A couple of weeks ago Herald columnist James McCusker wrote an article called ““Are we teaching algebra to the wrong students?” As a former teacher, I would answer McCusker with my sincere belief that no, we are not teaching algebra to the wrong students; we just need to find a better way to teach them.
Just because algebra is a difficult subject known to induce emotional panic does not mean we as a society should give up on teaching advanced math. To give up on algebra would mean to give up on students and their capacity to learn. I passionately believe that all children are capable of learning, and there is no reason that a neurotypical adolescent cannot master algebra.
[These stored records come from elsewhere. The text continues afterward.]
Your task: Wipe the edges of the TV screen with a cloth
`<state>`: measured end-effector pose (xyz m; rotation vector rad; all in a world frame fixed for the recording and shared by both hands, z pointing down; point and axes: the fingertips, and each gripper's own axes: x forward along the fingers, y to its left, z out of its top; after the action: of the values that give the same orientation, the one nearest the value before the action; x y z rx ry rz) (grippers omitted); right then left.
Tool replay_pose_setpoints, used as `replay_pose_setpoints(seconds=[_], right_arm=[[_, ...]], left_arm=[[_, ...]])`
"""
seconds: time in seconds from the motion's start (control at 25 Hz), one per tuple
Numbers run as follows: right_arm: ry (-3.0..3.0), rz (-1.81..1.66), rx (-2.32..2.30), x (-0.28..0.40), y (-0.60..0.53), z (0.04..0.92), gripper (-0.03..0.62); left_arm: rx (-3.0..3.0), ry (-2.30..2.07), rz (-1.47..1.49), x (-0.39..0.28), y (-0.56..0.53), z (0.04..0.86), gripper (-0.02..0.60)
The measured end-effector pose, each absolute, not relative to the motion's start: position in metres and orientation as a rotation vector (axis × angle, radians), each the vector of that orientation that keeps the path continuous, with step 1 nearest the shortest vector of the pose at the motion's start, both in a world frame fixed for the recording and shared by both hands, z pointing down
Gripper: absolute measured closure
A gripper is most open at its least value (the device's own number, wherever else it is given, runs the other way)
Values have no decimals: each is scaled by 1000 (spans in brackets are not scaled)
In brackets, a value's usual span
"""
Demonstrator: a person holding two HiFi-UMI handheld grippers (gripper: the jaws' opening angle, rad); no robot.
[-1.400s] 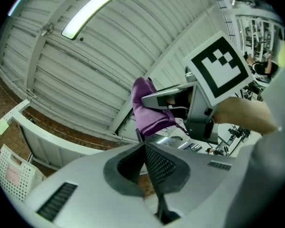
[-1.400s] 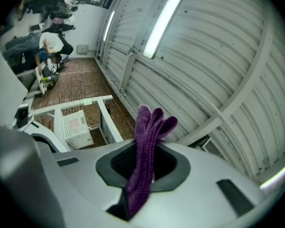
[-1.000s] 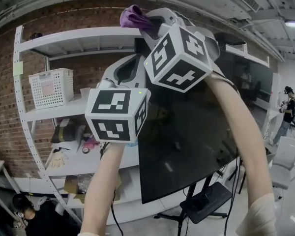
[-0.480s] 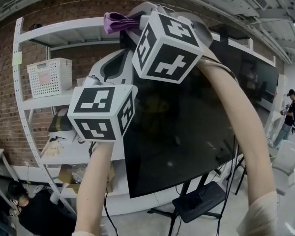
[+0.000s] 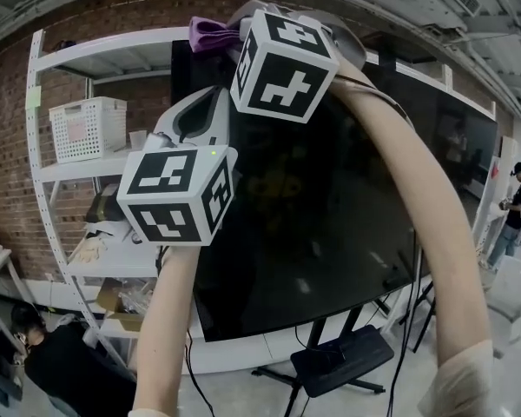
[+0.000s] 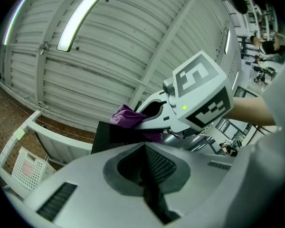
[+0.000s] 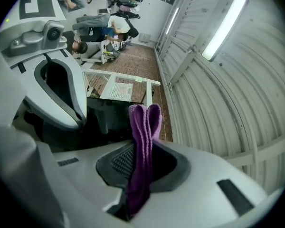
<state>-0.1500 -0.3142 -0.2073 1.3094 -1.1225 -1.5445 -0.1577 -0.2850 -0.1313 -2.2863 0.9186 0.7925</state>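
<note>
Overhead, the right claw [image 7: 141, 161] is clamped on a folded purple cloth [image 5: 207, 31], which sits against the top edge of the black TV screen [image 5: 330, 215], close to its upper left corner. Just below, the left claw [image 6: 147, 174] has its jaws together with nothing between them, near the screen's left edge. Behind stands a white shelf [image 5: 69, 169] against a brick wall [image 5: 4, 172], carrying a white basket [image 5: 89, 129]

The cloth [image 5: 210, 31] sits at the top edge of the TV screen [image 5: 330, 233], near its 11 o'clock corner. A shelf [image 5: 78, 168] stands behind at 9 o'clock, a basket [image 5: 87, 129] on it.
</note>
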Motion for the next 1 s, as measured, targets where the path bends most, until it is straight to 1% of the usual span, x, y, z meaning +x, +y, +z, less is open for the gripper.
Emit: replay_pose_setpoints(seconds=[0.32,0.68,1.0], right_arm=[[-1112,-1548,1324,-108,-308,-206,531],[-1155,-1549,1342,-39,-292,-207,531],[-1110,-1598,1316,30,-275,-207,531]], left_arm=[[-2278,887,809,-116,-277,-132,568],[-2240,885,767,-40,-264,-124,568],[-2230,914,822,27,-255,-121,568]])
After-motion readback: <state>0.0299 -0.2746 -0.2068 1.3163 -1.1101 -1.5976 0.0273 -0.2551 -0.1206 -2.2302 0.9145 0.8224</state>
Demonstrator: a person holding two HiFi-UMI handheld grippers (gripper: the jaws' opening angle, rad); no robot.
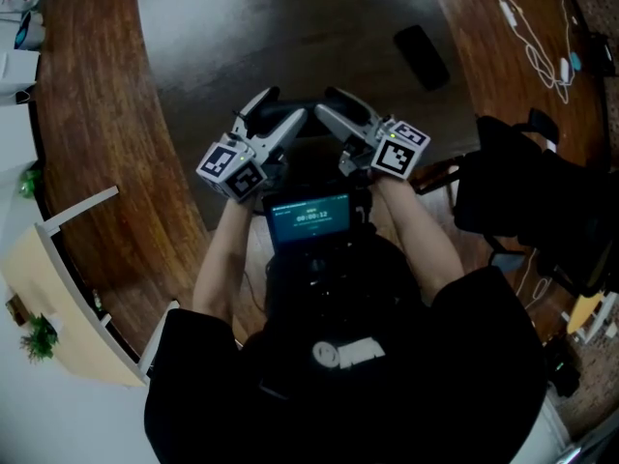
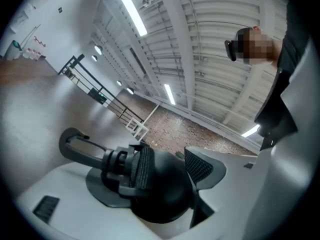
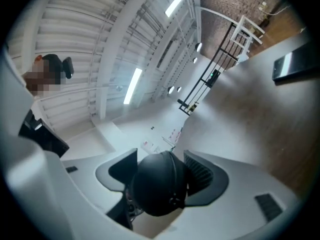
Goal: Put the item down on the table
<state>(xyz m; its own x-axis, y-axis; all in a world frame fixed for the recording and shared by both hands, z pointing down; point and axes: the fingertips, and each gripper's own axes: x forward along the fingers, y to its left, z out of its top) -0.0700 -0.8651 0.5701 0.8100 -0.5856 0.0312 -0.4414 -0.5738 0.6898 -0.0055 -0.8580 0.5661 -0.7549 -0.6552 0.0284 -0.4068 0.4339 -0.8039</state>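
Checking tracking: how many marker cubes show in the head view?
2. One cube on the left gripper, picture left; another cube on the right gripper, picture right. None looks hidden.

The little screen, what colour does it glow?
The screen glows bluish-green, clearest in the head view.

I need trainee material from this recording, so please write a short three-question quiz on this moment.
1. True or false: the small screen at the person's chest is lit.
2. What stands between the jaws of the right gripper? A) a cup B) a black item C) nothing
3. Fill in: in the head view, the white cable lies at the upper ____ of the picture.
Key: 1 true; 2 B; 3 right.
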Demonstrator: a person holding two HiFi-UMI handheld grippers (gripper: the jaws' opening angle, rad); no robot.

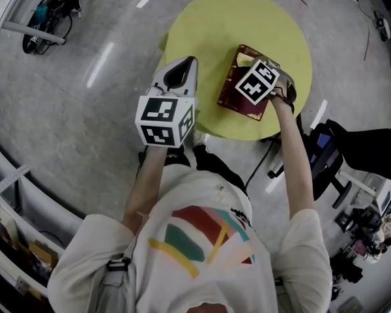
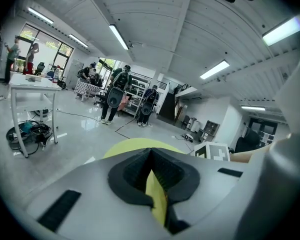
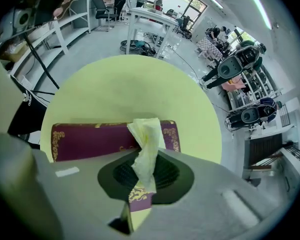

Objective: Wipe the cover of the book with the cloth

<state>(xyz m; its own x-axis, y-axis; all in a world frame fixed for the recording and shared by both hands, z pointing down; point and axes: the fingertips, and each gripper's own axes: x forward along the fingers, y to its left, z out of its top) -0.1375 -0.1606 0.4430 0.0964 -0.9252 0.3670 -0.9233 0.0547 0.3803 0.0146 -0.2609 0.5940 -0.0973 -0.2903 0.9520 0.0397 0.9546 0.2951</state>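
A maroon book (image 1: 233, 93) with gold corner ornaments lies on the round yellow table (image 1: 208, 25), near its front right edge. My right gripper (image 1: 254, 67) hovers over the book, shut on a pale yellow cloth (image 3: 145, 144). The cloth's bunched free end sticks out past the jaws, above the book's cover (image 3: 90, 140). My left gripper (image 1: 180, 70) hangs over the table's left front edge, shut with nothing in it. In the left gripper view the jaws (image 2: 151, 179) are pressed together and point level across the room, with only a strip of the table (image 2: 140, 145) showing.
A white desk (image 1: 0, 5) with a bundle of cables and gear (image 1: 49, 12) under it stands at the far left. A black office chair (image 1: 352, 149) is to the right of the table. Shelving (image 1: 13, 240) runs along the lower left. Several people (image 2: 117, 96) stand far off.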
I think that the answer to the “algebra problem” is equipping parents and teachers with the tools they need to teach algebra in a way that makes sense, and to start teaching algebra to children as young as eight years old. If you think I am crazy, then you have never seen Hands on Equations, the brainchild of Dr. Henry Borenson.
I cannot talk about Hands on Equations without sounding like I am a paid spokesman for the company, (which I am not). I also can’t describe Hands on Equations without getting a bit weepy about it. I guess that’s further proof that algebra is fraught with emotion.
Hands on Equations is, quite simply, the way that I wish I had learned algebra. Instead of esoteric rules to memorize, Dr. Borenson has children move around pawns on a yellow balance, so that each algebra problem is solved with manipulatives. Children learn the laws of algebra as “legal moves” that will help them play the game more effectively.
I purchased the Hands on Equations home pack for my son last winter for $34.95. It includes 26 lessons, and so far he has completed 18 of them. We do about two Hands on Equations lessons a month, usually on the weekend accompanied by a bowl of ice cream. If your child can do third-grade math and handle checkers, he or she is ready for Hands on Equations.
Here are two examples of the level of problems my son is learning to solve:
• x + 12 = 2(-x)+ 6.
• Find three consecutive even numbers whose sum is double the third number, increased by 8.
The amazing thing about Hands on Equations is that it makes so much intuitive sense. Before you know it, you are looking at algebraic equations and imagining blue and white pawns moving around in your head. That’s a lot better than trying to remember some sort of rule that your algebra teacher wrote on the white board for you to memorize.
I am passionate about Hands on Equations because it is how I wish all children could learn algebra. Please let us not give up on teaching high school students how to do advanced math. Let’s just find a better way to teach them.